I just couldn't quite wrap my mind around it. "Are you sure?" I'd ask.
They were sure. The other kids were all talking about it.
But when I went to the shops I saw very little evidence. No costumes in sight and only a couple of places with small displays of candy.
Then, the week before Halloween, I went to their school one afternoon to help out with the English lesson. (Note: The village council no longer is willing to pay for an English teacher to come in, so it has fallen upon the teacher to give the language lessons. This is HUGELY unreasonable, as the woman is already teaching a mixed class of 3rd/4th/5th graders in this little one-room school. And now she has to teach them all English, which she really doesn't speak very well. She sounds like a French person that has had a few years of English lessons (which is what she is) NOT an English teacher.)

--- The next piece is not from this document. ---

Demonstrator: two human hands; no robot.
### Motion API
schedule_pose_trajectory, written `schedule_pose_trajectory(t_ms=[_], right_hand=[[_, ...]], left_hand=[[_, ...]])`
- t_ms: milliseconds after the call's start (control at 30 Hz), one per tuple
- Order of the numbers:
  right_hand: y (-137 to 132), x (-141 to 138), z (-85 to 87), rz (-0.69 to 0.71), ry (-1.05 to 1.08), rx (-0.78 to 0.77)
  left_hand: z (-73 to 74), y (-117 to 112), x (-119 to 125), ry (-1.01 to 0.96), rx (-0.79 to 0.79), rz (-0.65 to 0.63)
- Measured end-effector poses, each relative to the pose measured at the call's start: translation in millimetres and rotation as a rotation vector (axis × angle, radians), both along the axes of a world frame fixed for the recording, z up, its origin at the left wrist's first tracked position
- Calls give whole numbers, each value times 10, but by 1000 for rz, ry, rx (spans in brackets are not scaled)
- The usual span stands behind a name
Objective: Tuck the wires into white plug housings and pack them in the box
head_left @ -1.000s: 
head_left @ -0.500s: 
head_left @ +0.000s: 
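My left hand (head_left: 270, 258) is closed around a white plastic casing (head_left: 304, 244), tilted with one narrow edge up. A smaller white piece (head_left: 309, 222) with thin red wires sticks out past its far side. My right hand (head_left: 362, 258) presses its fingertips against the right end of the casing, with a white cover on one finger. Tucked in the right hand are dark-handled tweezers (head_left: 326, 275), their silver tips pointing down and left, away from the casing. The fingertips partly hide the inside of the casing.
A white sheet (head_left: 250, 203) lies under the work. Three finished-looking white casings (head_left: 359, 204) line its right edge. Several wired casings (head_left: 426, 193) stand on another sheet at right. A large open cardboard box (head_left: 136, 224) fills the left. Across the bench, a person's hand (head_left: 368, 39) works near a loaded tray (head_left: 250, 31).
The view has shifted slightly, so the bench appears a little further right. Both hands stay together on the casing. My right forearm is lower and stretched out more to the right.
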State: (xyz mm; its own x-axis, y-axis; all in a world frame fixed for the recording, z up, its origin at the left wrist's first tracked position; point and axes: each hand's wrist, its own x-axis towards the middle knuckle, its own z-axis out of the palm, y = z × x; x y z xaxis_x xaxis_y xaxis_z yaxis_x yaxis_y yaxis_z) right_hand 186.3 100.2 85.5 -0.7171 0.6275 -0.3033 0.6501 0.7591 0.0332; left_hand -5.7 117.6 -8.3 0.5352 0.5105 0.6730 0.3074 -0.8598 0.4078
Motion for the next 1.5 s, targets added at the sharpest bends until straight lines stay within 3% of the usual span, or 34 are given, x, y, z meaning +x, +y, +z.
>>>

This was the first time I'd come to help, so I didn't know what to expect but I had vaguely thought that the teacher would be directing the activity. I would just intervene from time to time, helping with pronunciation. But there was a basic misunderstanding, as she seemed to think that just being a native speaker of English must mean that you are a fully qualified English teacher.
I walked in and the teacher sat down and looked at me. The kids sat there and looked at me.
It was a real 'WTF' moment, if I may be honest and a bit vulgar.
Now, I'm not saying that I couldn't possibly teach English to a bunch of 8 to 10 year olds. But I had no idea what they'd been studying or what their general level was.
I ended up asking them simple questions, getting them to tell me what their ages were, their names, etc. I did my best. After a looooong half-hour of that, the teacher asked if I would explain, in French, the holiday of Halloween.
OK.
I talked about the origins of the holiday, its name, and some of the traditions. Of course, I haven't celebrated Halloween in the USA for about 20 years, so all I could really tell them was how it was for me as a child. Lots of family and friend in the USA had been telling me that the holiday has changed dramatically there. It's all for adults and all about drinking. Hardly any kids trick or treat now. But I didn't go into that. I talked about trick or treating, making jack-o-lanterns and wearing your costume to school.
Then the teacher said "You know, a few years ago, people here were crazy for Halloween."
I was surprised, to put it mildly. I thought I'd misunderstood.
"Really! The shops were full of costumes and candy. The children went trick or treating. Parents even sent notes to the school, asking what we would do to celebrate Halloween in class!"
It all got to be too much, in her opinion. It was beginning to replace Carnival! Quelle horreur!
Mais oui! The kids were dressing up and celebrating Halloween, but ignoring the traditional French holiday just before Lent. It was then the teacher's turn to get all nostalgic about the happy Carnival celebrations of her youth.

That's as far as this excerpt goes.